The world must be vaccinated swiftly against Coronavirus and poor countries should receive more doses and help to make their own vaccines, while a temporary waiver on patents can boost global access to jabs, Italy said on Friday.
"We need to vaccinate the world against the Coronavirus and to do so quickly," premier Mario Draghi said Friday in opening remarks to the Global Health Summit in Rome.
"While we prepare for the next pandemic, our priority must always be to make sure we all get over the current one together," Draghi stated.
"The global crisis is not over. We must act quickly, otherwise the human, economic and social costs are at risk of rising significantly."
In Europe "18 months on, we are starting to see the end of this tragedy", Draghi said.
"But in other areas of the world, the pandemic shows no sign of letting up.

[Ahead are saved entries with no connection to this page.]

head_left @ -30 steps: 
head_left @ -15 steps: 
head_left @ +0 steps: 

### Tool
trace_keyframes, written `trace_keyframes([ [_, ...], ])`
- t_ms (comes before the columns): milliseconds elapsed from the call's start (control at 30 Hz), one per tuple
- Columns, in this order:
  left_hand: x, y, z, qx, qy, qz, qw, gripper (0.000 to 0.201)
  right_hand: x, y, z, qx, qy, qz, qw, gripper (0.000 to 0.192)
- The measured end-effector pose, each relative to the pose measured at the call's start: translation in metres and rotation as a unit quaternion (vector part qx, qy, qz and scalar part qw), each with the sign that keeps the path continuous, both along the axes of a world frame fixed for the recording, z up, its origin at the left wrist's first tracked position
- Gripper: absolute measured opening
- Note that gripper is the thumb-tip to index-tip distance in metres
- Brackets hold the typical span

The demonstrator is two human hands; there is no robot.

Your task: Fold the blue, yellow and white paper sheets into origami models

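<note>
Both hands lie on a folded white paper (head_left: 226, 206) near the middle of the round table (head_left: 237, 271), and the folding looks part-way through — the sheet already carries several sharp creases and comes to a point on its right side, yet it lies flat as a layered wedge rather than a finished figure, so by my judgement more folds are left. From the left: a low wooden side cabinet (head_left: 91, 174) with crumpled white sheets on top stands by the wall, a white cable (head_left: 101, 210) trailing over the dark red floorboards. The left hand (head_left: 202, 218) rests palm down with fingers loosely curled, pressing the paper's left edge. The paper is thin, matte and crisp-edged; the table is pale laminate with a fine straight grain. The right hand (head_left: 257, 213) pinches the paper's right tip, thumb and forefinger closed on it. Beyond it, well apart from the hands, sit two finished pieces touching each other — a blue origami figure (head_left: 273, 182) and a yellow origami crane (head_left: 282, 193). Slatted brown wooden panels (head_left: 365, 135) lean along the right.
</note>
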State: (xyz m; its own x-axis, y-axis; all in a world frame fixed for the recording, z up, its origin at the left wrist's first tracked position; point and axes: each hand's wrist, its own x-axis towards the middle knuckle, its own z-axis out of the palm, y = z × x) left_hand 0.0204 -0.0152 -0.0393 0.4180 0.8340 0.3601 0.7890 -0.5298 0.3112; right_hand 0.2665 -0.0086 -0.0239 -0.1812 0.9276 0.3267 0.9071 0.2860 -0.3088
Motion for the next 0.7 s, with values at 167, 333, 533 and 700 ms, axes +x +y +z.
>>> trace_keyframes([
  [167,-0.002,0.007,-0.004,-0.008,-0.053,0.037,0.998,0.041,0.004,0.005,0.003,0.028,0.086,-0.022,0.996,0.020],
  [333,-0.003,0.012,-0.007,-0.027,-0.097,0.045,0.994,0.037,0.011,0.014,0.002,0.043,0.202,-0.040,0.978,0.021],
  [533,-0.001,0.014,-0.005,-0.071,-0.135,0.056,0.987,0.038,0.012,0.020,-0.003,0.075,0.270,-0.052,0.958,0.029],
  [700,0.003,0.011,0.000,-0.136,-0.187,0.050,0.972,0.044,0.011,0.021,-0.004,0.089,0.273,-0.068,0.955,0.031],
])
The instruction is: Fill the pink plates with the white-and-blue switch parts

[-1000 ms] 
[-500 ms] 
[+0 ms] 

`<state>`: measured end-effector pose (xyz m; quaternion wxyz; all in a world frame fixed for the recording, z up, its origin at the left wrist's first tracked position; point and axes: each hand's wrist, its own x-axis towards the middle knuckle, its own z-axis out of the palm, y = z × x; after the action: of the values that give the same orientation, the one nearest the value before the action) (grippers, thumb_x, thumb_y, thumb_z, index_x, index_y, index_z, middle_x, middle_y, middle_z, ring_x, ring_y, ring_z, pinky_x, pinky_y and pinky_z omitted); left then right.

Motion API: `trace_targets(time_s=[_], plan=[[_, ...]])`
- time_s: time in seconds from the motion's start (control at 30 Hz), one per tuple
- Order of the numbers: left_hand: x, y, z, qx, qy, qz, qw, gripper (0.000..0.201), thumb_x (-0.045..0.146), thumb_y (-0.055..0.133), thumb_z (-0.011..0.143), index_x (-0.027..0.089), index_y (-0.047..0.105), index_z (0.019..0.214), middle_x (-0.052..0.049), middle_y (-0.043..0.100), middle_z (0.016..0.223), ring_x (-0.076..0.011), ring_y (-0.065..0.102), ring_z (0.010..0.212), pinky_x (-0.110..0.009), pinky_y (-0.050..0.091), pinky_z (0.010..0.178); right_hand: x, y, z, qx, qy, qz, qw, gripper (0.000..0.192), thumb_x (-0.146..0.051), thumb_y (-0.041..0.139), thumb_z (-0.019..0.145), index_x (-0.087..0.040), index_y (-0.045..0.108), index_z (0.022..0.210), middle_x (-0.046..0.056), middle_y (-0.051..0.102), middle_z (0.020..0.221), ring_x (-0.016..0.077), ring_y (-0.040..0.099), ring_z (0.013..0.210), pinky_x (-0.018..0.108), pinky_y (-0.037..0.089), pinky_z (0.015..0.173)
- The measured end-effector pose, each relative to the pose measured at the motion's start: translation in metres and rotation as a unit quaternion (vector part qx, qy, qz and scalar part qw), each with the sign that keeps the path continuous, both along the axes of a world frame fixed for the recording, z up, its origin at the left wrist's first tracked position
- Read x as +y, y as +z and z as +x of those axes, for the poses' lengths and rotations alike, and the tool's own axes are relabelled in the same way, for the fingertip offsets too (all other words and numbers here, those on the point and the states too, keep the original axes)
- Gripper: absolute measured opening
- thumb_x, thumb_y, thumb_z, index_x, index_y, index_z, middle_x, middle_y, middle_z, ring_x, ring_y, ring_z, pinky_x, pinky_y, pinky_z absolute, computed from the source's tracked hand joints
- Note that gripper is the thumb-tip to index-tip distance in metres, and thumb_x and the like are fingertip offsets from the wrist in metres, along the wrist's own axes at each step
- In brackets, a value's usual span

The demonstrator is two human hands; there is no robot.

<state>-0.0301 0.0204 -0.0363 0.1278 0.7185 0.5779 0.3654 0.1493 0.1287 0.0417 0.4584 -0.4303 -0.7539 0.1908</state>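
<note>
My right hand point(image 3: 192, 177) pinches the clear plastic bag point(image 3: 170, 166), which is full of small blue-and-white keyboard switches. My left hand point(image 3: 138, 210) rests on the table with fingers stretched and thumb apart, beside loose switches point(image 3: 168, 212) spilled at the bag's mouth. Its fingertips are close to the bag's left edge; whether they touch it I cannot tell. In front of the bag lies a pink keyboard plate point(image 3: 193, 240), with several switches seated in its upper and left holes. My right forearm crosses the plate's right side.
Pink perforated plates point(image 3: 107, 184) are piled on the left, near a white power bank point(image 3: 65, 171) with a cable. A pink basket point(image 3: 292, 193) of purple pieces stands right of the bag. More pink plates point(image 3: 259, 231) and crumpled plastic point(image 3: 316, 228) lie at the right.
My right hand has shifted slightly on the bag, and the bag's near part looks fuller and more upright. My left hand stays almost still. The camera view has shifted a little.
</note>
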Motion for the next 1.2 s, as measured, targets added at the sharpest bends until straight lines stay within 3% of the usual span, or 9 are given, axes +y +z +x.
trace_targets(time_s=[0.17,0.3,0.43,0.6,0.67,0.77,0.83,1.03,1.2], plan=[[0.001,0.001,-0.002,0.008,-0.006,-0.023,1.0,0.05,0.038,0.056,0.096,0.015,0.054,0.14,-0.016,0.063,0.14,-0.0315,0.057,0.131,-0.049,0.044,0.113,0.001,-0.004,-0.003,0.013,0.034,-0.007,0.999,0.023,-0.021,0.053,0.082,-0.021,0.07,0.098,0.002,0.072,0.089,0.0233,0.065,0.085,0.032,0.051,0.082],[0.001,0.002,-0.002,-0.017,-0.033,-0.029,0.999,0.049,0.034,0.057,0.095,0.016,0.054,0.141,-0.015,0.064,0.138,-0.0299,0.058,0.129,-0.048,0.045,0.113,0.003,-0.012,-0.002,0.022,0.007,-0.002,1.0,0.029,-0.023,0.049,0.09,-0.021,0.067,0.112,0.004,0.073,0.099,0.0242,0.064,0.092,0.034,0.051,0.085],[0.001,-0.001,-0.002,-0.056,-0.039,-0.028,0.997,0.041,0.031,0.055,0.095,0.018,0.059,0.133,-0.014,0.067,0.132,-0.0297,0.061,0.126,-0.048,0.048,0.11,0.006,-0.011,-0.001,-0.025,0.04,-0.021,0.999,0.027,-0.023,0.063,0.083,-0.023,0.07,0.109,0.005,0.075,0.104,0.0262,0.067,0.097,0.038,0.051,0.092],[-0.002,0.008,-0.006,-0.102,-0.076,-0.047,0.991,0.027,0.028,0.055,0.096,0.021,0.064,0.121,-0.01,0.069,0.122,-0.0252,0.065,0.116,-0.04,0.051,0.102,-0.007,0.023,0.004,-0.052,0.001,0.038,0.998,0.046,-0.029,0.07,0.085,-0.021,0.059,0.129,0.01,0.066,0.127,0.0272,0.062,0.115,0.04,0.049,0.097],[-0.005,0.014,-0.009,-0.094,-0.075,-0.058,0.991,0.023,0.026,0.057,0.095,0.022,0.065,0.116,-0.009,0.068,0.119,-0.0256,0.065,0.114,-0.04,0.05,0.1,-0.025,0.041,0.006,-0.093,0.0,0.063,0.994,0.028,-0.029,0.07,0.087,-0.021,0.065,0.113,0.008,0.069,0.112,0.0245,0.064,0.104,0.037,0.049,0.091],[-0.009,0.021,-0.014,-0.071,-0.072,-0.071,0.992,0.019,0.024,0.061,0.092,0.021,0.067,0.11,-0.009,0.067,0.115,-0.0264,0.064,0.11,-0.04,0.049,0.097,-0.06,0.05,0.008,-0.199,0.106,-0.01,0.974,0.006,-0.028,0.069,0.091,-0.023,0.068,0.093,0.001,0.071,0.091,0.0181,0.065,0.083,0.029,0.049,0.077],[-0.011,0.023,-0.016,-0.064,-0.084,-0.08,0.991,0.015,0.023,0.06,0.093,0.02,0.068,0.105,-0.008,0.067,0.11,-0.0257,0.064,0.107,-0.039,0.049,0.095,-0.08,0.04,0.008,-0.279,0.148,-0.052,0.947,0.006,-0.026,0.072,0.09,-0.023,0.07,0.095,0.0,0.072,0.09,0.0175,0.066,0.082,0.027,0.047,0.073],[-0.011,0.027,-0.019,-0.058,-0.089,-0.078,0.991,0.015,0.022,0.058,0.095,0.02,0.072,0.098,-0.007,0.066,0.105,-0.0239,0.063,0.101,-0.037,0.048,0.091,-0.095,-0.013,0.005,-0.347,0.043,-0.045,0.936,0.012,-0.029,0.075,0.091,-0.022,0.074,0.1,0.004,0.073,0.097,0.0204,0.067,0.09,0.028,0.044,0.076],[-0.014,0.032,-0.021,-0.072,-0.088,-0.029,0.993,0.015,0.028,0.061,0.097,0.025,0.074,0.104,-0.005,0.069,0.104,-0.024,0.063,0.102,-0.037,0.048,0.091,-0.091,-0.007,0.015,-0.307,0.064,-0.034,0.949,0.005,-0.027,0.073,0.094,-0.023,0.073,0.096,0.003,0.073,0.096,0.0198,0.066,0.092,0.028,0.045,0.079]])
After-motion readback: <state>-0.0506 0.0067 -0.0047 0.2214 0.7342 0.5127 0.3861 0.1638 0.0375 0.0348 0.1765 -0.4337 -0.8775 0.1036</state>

The differences in vaccination rates are shocking," he said.
Almost 1.5 billion vaccine doses have been administered worldwide in more than 180 countries, but of these just 0.3% were in low-income countries and almost 85% in the wealthiest countries, Draghi noted.
The disparities in vaccination rates are "unacceptable" but also a threat given the danger to health posed by new variants of Coronavirus as the respiratory virus travels the earth, Draghi said.
"We must ensure that more vaccines are available for poor countries," he said.
The European Union has exported around 200 million Coronavirus vaccine doses to 90 countries - around half of the bloc's production, Draghi stated. "All states must do the same," he said.
Draghi urged vaccine export bans to be lifted, especially to the poorest countries.
"We must also help low-income countries including in Africa to produce their own vaccines," he said.
Italy is "open" to a temporary suspension of patents on COVID-19 vaccines,"provided it is targeted, time-limited and does not jeopardise innovation by pharmaceutical companies," Draghi stated.